▶ **WORK INSTRUCTIONS**
Repeat the listing exactly. Pictures stay out of your copy.

▶ **DATA EXTRACT**
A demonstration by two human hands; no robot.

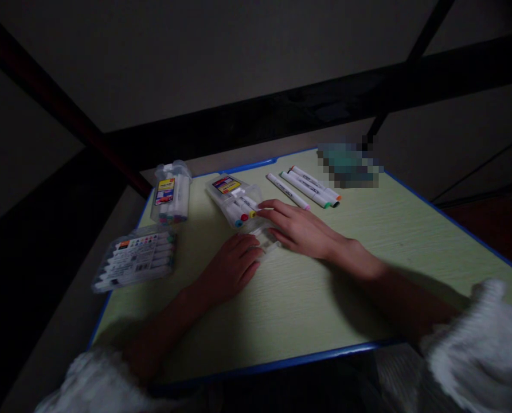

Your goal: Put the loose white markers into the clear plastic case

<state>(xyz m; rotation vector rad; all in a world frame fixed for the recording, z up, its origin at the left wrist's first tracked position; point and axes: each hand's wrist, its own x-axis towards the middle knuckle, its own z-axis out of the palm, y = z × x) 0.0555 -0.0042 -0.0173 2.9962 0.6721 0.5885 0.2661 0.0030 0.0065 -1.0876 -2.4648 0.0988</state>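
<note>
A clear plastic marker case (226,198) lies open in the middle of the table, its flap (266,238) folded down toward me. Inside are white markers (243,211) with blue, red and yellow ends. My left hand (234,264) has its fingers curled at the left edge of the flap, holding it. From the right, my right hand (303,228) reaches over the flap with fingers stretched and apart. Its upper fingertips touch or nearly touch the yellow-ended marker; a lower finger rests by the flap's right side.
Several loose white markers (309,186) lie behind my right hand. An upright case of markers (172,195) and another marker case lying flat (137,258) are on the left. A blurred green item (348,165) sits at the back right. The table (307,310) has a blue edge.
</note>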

▶ **TASK SOLUTION**
A demonstration by two human hands; no robot.


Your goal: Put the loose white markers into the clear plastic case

<state>(xyz m; rotation vector rad; all in a world frame fixed for the recording, z up, its origin at the left wrist's first tracked position; point and axes: each hand's wrist, its own x-axis towards the middle knuckle, its own z-axis out of the palm, y = z × x) 0.0555 -0.0042 -0.0173 2.9962 0.6721 0.5885 0.2661 0.0030 0.0065 -1.0876 -2.4648 0.0988</state>
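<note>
A clear plastic marker case (226,198) lies open in the middle of the table, its flap (266,238) folded down toward me. Inside are white markers (243,211) with blue, red and yellow ends. My left hand (234,264) has its fingers curled at the left edge of the flap, holding it. From the right, my right hand (303,228) reaches over the flap with fingers stretched and apart. Its upper fingertips touch or nearly touch the yellow-ended marker; a lower finger rests by the flap's right side.
Several loose white markers (309,186) lie behind my right hand. An upright case of markers (172,195) and another marker case lying flat (137,258) are on the left. A blurred green item (348,165) sits at the back right. The table (307,310) has a blue edge.
</note>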

The exercise has been fully answered.